Top of Material for this exercise

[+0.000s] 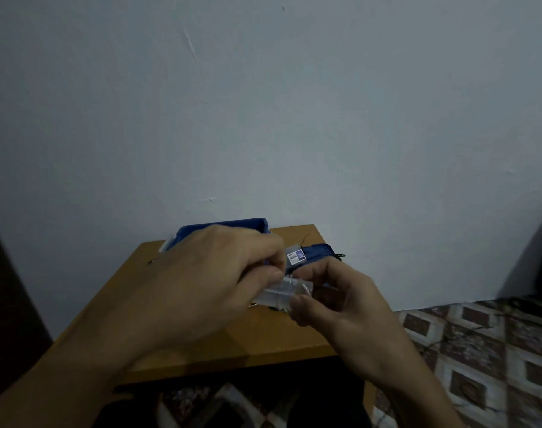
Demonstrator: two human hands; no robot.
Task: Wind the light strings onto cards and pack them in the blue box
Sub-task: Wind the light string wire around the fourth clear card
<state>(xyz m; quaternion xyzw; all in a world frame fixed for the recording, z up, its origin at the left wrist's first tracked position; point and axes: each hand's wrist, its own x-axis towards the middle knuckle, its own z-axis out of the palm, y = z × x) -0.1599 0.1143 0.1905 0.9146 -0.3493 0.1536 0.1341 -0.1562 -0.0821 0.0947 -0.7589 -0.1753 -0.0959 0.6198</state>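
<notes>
L hand (201, 282) & R hand (334, 301) both pinching clear card (283, 291), fingers curled, over desk (263, 338), blue box (226, 225) far behind L hand, contents hidden, blue lid (317, 253) just right.

From where I stand there are two hands over the one wooden desk (115, 307), a left hand (208, 282) and a right hand (340, 307), and their fingers pinch a single translucent piece (283, 291) between them. Behind them I count two blue things: one open blue box (223, 228) at the back left, and just right of it one flat blue piece (317, 253), perhaps its lid, bearing one white label (295, 257). Thin dark wire (306, 238) shows in two spots, behind that flat piece and at its right end, though I cannot tell whether it is one string or more.
</notes>
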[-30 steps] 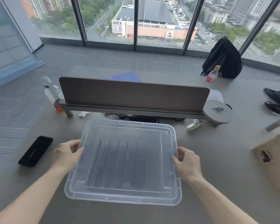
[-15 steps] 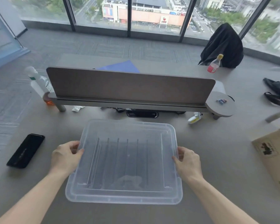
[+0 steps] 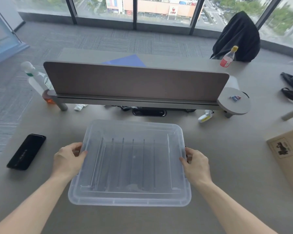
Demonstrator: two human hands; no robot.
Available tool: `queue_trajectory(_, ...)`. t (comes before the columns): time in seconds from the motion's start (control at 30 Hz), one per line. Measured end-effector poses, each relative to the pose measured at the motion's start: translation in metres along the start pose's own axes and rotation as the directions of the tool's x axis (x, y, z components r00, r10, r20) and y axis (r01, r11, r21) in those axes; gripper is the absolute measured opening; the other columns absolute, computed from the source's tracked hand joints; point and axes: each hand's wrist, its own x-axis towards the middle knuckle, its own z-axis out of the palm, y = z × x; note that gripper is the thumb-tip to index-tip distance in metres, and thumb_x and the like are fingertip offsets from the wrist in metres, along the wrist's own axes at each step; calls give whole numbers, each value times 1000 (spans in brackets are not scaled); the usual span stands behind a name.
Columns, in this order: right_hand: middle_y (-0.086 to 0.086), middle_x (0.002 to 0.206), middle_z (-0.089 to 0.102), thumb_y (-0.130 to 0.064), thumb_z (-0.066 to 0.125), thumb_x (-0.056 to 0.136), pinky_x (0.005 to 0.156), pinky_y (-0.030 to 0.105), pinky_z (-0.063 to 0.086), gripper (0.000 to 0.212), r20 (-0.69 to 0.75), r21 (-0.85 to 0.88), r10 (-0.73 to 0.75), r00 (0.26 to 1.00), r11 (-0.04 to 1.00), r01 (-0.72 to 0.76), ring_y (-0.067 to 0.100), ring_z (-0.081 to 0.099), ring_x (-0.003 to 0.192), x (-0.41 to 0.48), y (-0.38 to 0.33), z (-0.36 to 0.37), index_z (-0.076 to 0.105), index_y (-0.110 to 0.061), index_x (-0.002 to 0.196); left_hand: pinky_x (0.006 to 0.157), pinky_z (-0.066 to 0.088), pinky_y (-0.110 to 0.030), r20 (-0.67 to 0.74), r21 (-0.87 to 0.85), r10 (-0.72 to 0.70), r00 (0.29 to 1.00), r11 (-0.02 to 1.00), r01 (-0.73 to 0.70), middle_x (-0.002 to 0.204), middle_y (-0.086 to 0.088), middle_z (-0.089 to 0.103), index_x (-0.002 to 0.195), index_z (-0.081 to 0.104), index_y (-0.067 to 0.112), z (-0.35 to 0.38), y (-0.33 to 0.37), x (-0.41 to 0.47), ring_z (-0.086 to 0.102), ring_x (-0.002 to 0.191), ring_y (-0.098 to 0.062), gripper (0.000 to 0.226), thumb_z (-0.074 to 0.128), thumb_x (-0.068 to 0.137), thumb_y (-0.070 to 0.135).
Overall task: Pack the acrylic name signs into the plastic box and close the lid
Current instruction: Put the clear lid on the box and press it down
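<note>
Indoors, both hands, left hand [image 3: 69,159] and right hand [image 3: 197,164], grip opposite sides of a lidded translucent plastic box [image 3: 130,166] on a grey desk [image 3: 227,166]; beyond it stand a brown divider panel [image 3: 135,81] and tall windows [image 3: 164,9].

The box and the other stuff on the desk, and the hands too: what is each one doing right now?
Plastic box: lid on, thin upright signs visible inside.
Lid: lying flat on top of the box.
Left hand: gripping the lid's left edge.
Right hand: gripping the lid's right edge.
Black phone: lying flat, screen dark.
Red-labelled bottle: upright, capped.
</note>
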Motion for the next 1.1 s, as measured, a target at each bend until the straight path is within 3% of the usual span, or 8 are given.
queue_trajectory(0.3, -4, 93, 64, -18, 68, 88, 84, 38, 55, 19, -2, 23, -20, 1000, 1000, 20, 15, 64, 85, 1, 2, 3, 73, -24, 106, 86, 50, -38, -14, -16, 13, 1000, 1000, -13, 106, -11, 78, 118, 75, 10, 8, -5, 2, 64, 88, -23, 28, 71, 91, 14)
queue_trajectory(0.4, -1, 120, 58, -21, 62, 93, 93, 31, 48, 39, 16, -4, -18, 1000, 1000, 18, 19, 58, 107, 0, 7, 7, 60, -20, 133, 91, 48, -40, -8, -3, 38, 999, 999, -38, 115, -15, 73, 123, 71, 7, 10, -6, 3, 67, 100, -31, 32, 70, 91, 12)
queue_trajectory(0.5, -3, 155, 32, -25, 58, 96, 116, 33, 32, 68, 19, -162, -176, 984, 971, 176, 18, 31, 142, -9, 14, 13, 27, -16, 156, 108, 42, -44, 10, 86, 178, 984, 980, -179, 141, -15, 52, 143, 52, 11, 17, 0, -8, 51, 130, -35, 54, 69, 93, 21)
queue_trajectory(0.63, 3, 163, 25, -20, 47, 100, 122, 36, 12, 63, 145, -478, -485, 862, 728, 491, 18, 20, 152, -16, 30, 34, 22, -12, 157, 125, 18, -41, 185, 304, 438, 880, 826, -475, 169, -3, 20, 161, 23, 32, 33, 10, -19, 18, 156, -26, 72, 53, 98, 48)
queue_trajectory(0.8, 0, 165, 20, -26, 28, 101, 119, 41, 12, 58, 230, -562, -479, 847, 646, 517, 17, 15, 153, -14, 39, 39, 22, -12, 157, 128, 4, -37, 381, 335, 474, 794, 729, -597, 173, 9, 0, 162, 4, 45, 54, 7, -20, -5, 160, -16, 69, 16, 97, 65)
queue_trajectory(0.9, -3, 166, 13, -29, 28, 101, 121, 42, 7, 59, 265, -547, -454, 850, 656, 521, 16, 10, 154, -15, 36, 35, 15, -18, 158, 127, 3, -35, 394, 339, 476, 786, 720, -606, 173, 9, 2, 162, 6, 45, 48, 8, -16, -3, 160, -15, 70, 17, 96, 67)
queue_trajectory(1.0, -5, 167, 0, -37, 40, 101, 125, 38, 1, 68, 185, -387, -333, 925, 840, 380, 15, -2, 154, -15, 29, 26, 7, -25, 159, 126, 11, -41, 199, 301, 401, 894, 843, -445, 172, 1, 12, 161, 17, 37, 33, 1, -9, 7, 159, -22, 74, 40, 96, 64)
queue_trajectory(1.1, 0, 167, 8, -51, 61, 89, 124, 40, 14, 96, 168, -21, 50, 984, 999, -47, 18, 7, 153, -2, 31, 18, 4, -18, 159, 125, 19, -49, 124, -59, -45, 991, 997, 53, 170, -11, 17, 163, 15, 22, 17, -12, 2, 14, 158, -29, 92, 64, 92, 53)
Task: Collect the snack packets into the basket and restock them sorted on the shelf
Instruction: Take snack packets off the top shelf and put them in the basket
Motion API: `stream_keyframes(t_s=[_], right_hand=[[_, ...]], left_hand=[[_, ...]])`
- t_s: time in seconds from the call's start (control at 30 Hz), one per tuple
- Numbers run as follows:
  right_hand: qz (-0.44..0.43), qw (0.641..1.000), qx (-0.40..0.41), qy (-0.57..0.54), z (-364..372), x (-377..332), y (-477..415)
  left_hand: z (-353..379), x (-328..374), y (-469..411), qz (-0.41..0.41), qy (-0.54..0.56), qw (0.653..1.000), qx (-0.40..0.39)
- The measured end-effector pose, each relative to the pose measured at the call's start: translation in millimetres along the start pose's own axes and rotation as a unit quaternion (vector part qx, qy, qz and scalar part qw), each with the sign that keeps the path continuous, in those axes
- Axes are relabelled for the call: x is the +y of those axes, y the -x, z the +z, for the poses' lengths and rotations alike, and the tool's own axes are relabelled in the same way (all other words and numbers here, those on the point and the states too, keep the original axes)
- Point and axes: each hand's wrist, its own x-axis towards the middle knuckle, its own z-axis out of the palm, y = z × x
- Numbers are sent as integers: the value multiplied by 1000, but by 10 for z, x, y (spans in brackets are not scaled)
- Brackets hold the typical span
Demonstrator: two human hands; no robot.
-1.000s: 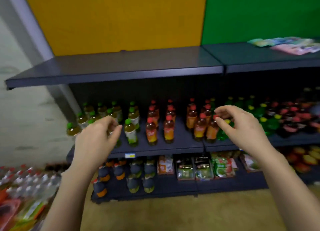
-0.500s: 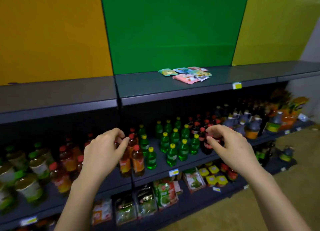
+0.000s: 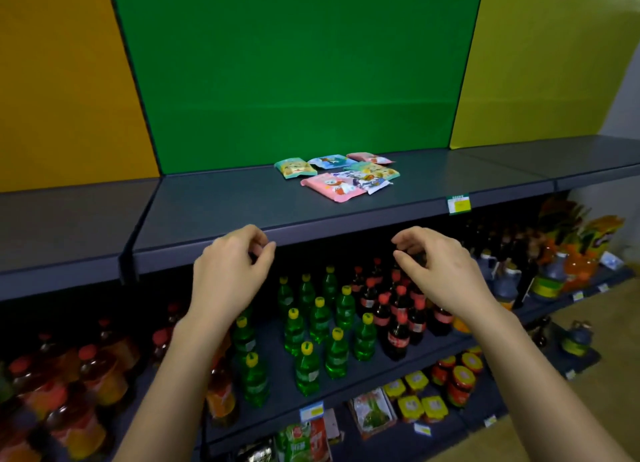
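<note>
Several snack packets (image 3: 337, 175), pink, green and blue, lie in a loose heap on the dark top shelf (image 3: 221, 205) in front of the green panel. My left hand (image 3: 230, 276) hovers below the shelf's front edge with fingers loosely curled and holds nothing. My right hand (image 3: 438, 269) hangs level with it further right, fingers also loosely curled and empty. Both hands are nearer to me than the packets and apart from them. No basket is in view.
Below the top shelf stand green bottles (image 3: 318, 326), dark cola bottles (image 3: 398, 312) and orange drink bottles (image 3: 69, 385). Jars (image 3: 450, 378) and packets (image 3: 372, 413) fill the lowest shelf. A price tag (image 3: 459, 204) hangs on the shelf edge. Orange juice containers (image 3: 571, 253) stand at the right.
The view has swung right and closer to the shelf, so the snack packets now sit centred and nearer. Both hands stay raised in front of me, held the same way.
</note>
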Motion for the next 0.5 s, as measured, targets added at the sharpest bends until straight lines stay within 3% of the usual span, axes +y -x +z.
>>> stream_keyframes(t_s=[0.27,0.5], right_hand=[[-3,1000,-20,-7,181,407,-1305],[10,997,-71,-1,353,628,-2186]], left_hand=[[625,350,-1040,-8,0,1000,8],[1233,559,-1672,-83,-97,984,-126]])
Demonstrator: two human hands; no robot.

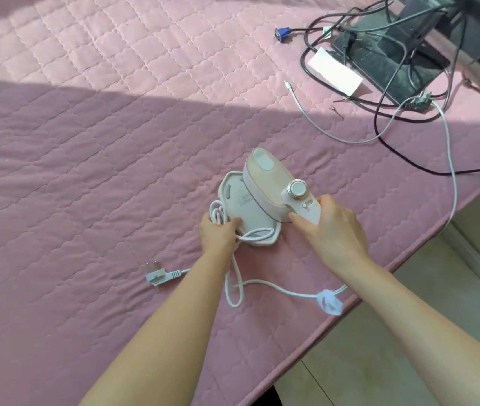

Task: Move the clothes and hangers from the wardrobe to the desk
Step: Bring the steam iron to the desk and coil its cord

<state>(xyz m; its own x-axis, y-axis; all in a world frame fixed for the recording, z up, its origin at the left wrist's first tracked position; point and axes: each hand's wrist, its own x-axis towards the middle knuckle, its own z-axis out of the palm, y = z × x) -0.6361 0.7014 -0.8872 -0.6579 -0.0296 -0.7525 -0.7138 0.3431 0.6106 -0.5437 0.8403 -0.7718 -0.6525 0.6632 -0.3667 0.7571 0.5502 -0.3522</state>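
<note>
No clothes or hangers are in view. A small white and pale pink steam iron (pixel 265 183) stands tilted on its white base tray (pixel 250 218) on a pink quilted cover (pixel 101 159). My right hand (pixel 332 230) grips the iron's handle end, below its round dial (pixel 297 189). My left hand (pixel 218 232) holds the coiled white cord (pixel 218 213) against the tray's left side. The cord trails toward me and ends in a white plug (pixel 159 275) lying on the cover.
At the far right stands a dark monitor base (pixel 391 54) with tangled black and grey cables (pixel 426 112), a blue connector (pixel 280 34) and a white paper (pixel 335 71). The cover's edge runs diagonally at right, with pale floor (pixel 408 332) beyond it.
</note>
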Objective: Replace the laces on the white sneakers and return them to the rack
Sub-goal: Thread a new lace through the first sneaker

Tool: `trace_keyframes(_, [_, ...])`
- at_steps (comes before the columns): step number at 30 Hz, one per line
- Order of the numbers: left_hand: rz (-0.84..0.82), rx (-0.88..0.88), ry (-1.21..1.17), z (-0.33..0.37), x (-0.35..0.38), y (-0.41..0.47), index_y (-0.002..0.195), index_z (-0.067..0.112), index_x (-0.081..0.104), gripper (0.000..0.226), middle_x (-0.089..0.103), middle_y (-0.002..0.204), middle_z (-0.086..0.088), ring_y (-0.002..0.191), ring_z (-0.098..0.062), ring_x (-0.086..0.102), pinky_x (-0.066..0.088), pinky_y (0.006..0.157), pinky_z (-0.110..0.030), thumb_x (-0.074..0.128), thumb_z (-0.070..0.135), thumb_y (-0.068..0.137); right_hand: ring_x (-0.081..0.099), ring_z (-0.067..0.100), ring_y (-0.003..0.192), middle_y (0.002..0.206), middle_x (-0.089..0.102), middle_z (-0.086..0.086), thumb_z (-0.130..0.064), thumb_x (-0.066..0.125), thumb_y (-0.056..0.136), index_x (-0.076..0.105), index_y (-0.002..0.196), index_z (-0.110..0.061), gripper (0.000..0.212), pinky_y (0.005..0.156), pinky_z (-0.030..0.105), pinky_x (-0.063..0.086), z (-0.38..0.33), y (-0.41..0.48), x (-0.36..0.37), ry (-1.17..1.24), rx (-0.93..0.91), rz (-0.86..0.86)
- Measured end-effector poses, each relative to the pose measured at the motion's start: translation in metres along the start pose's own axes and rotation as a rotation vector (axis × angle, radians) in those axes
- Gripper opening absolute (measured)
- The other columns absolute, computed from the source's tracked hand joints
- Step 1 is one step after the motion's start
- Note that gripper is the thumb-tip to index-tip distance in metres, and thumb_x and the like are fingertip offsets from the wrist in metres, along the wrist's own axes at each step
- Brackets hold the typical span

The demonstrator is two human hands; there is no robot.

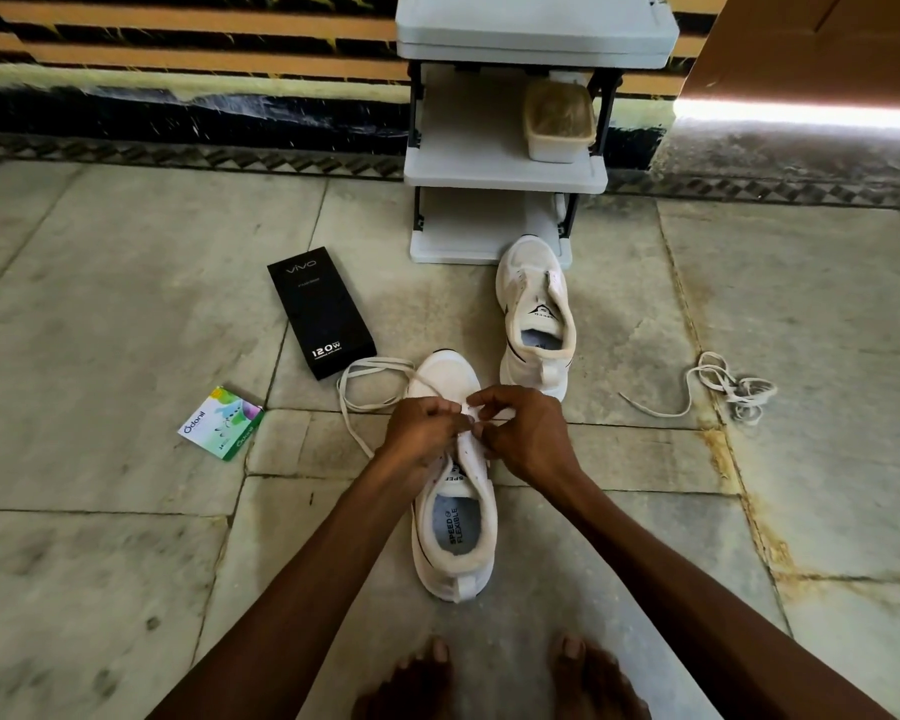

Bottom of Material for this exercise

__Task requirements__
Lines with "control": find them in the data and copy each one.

__Answer for the task__
Available tool: `queue_trajectory(_, ...)`. t (comes before the columns): time in seconds from the motion's start (control at 30 Hz), one per line. Measured end-effector poses, each relative to the pose measured at the motion's start: translation in metres along the start pose's own axes and rotation as the directions of the tool's x axis (x, y, z components r00, r10, r20) and y axis (r01, r11, r21) in those axes; gripper is the absolute measured opening; the other columns absolute, computed from the source's tracked hand joints; point and axes: each hand's wrist, its own x-axis towards the middle knuckle, its own z-axis out of the palm, y = z × x; note that gripper is the thumb-tip to index-tip distance in metres, and thumb_x and the like are fingertip offsets from the wrist in metres, along the wrist's own axes at each step; calls give whole numbers, each value times 1000 (spans in brackets are not scaled); the usual span stands behind a name.
- t_s: time in seconds from the call's start (control at 30 Hz), one per tuple

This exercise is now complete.